#### YOUR GOAL
Read through the lines below and copy the ones holding the string "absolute".

#### RECORDS SUPPLIED
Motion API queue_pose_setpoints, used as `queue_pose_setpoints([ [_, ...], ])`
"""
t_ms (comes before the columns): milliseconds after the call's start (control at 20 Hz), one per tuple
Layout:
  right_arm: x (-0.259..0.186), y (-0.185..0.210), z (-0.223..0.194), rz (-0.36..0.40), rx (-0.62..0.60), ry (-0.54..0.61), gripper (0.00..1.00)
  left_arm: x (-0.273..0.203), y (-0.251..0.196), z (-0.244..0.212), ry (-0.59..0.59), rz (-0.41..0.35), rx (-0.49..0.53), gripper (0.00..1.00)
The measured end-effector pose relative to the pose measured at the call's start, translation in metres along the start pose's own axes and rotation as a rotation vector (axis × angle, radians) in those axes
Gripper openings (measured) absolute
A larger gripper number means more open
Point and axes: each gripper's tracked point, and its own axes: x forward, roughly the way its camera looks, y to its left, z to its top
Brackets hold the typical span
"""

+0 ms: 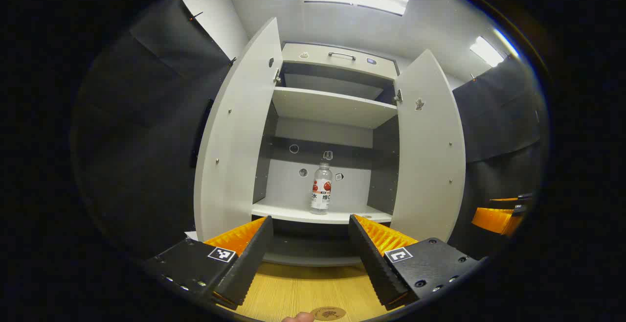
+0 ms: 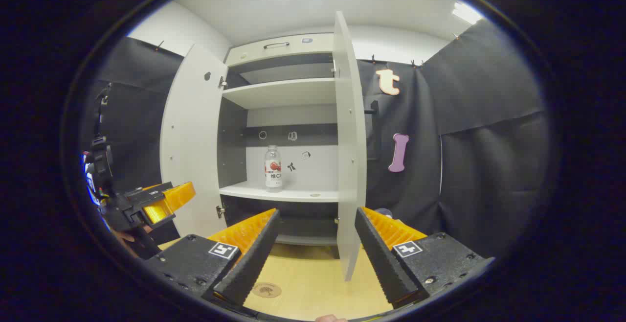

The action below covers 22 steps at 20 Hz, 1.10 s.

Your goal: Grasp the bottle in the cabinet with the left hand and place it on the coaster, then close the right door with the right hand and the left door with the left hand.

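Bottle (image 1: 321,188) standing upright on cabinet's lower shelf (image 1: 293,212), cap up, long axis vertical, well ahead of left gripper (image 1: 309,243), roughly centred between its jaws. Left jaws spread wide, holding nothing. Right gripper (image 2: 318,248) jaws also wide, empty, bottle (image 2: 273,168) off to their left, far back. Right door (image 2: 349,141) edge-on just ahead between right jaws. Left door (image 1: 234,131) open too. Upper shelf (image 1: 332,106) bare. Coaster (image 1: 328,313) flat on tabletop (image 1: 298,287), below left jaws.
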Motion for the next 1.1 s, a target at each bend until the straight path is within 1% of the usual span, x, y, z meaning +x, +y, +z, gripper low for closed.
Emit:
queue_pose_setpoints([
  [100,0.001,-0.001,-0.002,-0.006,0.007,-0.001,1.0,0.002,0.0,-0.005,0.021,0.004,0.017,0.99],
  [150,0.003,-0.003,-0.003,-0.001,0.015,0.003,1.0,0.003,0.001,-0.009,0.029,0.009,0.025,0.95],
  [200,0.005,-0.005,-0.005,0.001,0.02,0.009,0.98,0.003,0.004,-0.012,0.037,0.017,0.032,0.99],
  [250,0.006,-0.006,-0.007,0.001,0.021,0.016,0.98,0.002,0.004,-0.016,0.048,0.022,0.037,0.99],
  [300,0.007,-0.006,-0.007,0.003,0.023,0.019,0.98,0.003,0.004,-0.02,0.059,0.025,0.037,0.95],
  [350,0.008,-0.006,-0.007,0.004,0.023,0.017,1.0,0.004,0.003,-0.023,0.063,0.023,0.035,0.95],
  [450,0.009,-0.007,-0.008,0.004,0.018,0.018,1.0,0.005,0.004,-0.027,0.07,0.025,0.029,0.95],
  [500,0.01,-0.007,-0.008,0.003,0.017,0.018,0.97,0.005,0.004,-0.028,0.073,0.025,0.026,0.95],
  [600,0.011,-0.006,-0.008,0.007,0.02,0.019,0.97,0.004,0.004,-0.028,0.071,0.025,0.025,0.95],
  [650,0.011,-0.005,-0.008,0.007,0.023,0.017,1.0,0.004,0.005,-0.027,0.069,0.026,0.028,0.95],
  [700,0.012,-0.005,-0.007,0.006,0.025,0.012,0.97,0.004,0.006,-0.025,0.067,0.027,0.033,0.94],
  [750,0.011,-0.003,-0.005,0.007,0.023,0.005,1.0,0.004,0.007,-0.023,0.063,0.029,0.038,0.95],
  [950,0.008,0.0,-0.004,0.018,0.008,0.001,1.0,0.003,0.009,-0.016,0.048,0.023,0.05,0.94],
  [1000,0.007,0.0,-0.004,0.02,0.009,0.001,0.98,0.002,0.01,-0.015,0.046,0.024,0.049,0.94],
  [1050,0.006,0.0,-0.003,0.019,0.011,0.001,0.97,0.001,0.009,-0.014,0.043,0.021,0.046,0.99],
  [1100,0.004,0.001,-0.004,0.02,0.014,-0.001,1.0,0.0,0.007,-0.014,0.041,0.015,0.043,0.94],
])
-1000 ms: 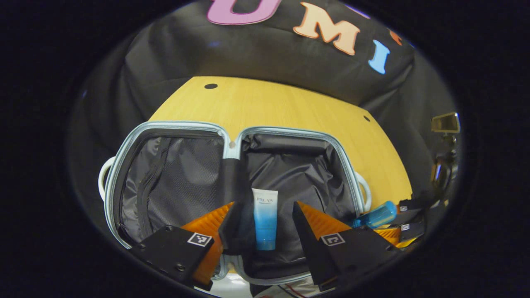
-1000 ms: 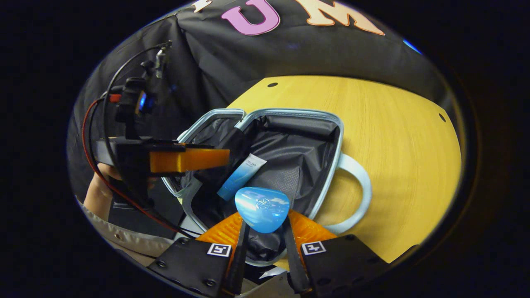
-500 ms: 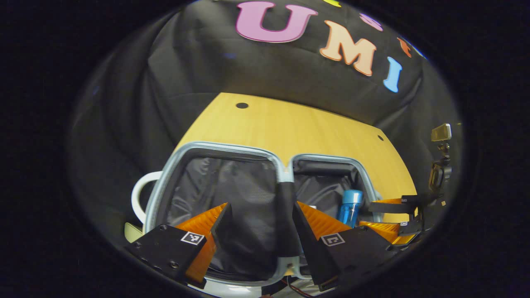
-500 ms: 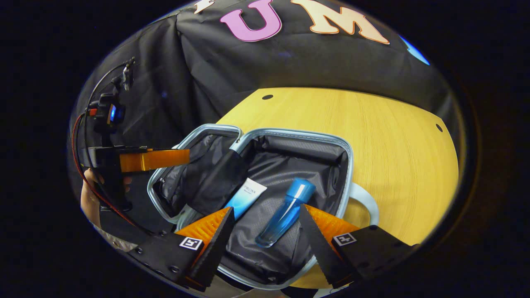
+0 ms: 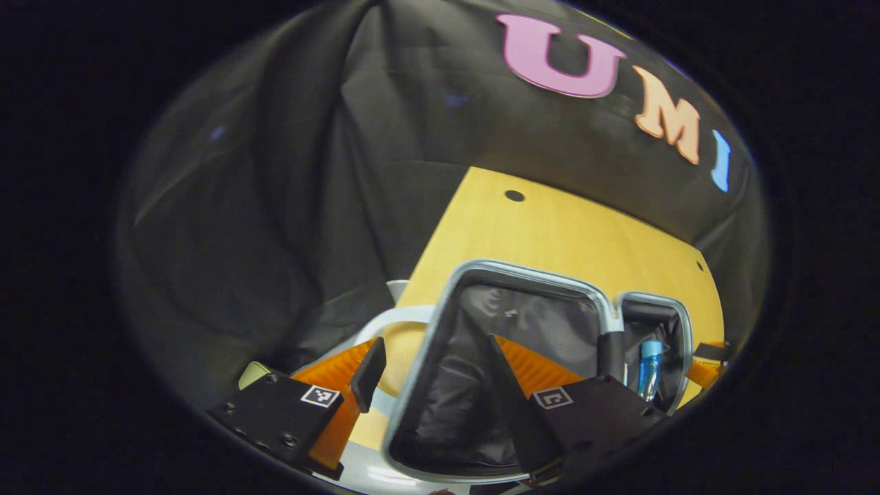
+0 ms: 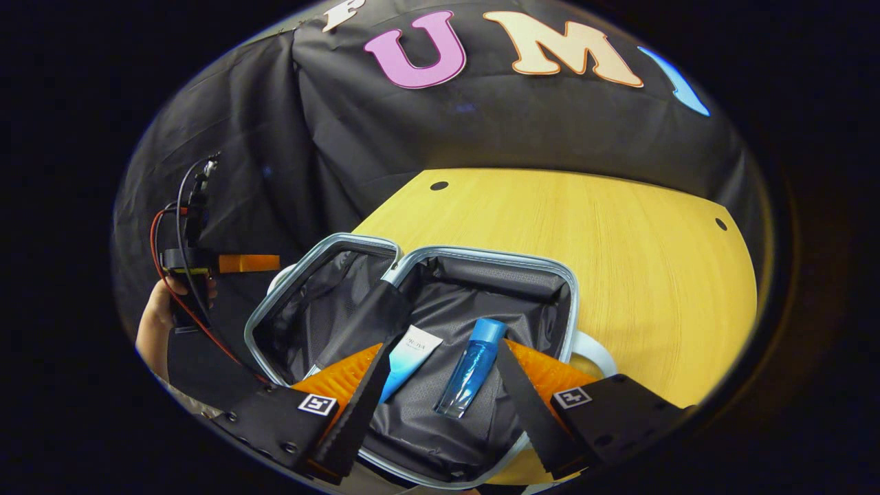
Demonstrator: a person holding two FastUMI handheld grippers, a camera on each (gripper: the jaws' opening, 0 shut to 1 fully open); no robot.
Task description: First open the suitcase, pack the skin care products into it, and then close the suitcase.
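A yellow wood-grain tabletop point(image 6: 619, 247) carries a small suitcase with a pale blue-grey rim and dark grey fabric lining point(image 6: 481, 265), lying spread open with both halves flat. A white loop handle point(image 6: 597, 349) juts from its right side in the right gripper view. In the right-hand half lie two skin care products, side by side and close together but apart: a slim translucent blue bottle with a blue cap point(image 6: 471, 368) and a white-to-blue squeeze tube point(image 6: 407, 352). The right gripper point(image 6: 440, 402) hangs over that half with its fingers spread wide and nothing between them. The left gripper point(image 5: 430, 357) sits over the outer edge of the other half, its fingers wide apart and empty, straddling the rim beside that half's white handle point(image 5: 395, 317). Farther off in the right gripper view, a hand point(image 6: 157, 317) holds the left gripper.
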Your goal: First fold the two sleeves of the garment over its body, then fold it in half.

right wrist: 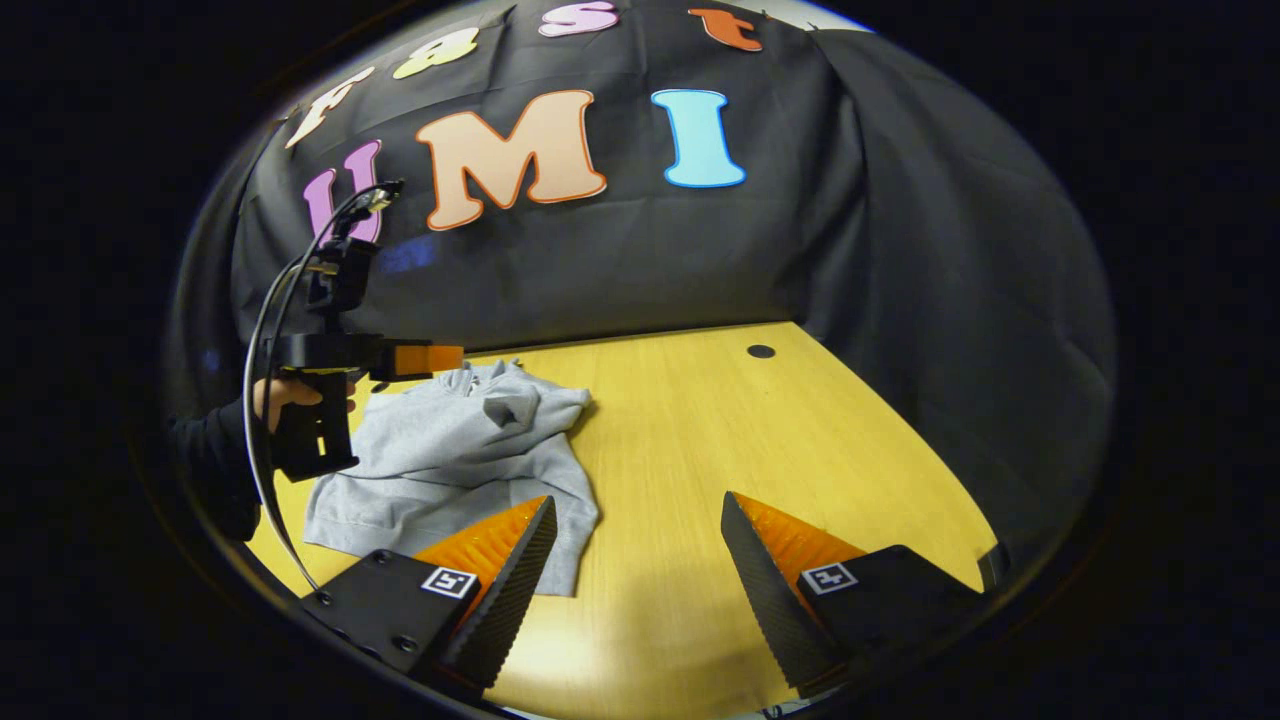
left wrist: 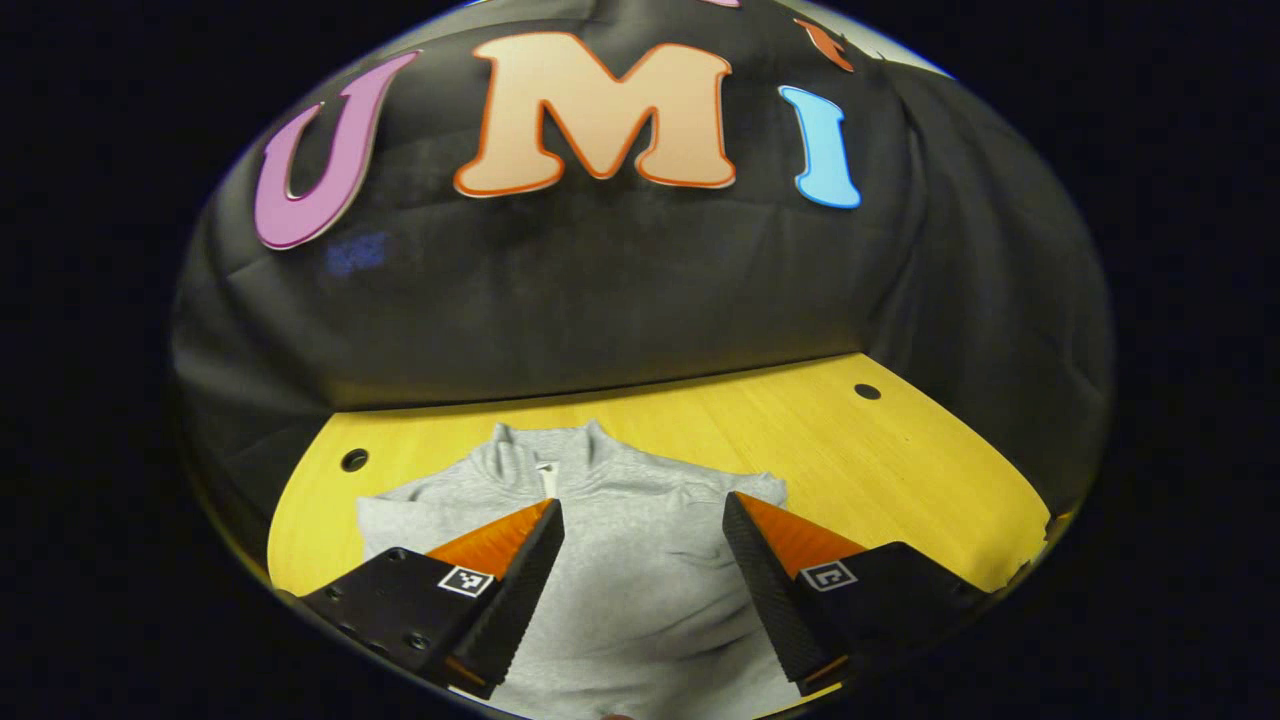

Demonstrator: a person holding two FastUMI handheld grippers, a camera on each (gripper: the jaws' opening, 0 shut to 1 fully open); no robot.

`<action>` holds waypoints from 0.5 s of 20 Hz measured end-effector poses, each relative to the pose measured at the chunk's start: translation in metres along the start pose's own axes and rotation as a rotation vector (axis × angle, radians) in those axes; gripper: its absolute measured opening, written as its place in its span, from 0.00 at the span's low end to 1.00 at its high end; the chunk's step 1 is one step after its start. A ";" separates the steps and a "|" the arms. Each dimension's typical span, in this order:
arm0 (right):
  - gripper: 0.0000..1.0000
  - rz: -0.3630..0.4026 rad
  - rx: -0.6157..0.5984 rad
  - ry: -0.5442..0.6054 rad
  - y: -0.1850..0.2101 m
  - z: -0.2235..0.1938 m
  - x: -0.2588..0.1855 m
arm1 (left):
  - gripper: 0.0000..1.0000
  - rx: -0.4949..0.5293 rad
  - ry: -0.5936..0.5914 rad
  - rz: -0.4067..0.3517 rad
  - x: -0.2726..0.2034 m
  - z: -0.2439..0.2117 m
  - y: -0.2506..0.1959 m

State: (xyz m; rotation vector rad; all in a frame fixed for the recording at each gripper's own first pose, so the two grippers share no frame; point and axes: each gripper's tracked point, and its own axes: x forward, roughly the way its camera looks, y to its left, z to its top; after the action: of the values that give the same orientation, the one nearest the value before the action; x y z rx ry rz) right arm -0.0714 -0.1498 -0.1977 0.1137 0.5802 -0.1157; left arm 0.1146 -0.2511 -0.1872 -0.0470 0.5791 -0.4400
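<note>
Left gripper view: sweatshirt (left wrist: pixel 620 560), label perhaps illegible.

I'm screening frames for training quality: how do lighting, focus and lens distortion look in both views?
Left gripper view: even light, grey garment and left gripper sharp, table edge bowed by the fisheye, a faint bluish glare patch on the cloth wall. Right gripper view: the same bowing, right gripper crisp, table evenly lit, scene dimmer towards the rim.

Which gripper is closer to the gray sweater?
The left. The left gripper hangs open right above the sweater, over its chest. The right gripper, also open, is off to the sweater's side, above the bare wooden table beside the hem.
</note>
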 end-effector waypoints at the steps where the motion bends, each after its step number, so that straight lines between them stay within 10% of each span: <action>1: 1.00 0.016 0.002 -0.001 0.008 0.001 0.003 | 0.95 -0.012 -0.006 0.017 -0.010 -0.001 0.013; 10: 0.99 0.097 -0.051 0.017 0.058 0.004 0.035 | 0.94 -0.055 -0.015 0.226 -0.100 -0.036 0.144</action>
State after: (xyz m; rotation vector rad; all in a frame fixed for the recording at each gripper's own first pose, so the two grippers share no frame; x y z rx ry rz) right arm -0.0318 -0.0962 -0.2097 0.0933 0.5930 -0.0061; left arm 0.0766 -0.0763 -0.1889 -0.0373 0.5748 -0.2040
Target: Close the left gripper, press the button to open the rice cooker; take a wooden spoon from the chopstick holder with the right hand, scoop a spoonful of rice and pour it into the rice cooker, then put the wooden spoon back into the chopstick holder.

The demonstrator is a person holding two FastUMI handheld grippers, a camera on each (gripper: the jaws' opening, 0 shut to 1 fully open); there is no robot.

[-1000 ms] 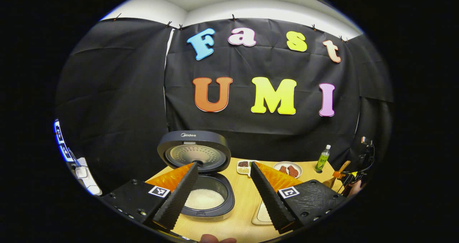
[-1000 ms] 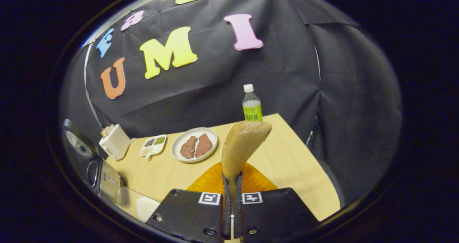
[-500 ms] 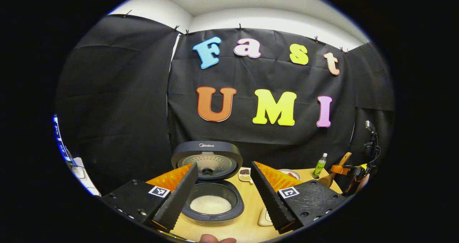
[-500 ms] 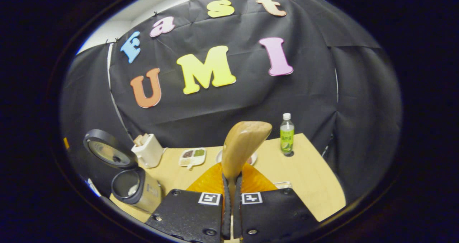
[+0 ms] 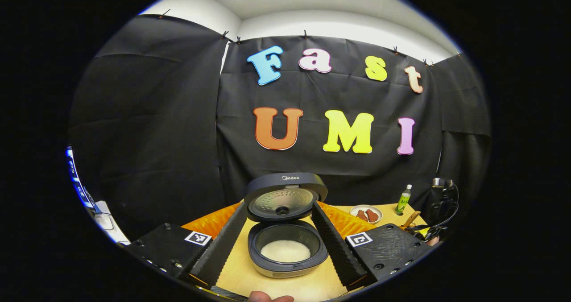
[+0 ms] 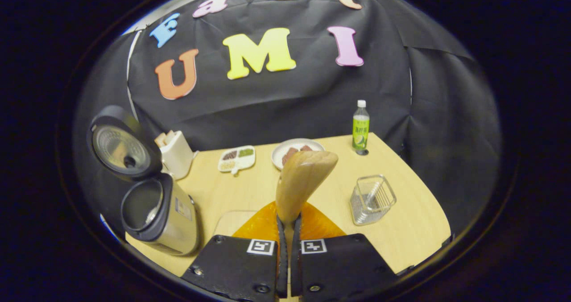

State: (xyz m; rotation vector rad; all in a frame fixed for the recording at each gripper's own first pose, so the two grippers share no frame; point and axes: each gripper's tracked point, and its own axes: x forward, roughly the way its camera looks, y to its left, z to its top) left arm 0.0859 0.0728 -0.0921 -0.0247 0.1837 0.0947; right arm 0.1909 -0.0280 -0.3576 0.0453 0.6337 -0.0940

#### ANSWER
Gripper openings (measured) absolute
`<action>` holds waypoints from 0.5 s of 20 Hz measured end-effector poses, each relative to the pose measured at the chunk's start: translation in metres along the start pose's own axes and rotation as a rotation vector (axis × angle, radians) in those axes; gripper: its absolute measured opening, written as its place in its span, from 0.00 at the span's low end to 1.00 at its high end; the chunk's step 1 is one step after its start. A ";" separates the steps and a "|" the arms. Each dimension's typical span, in this order:

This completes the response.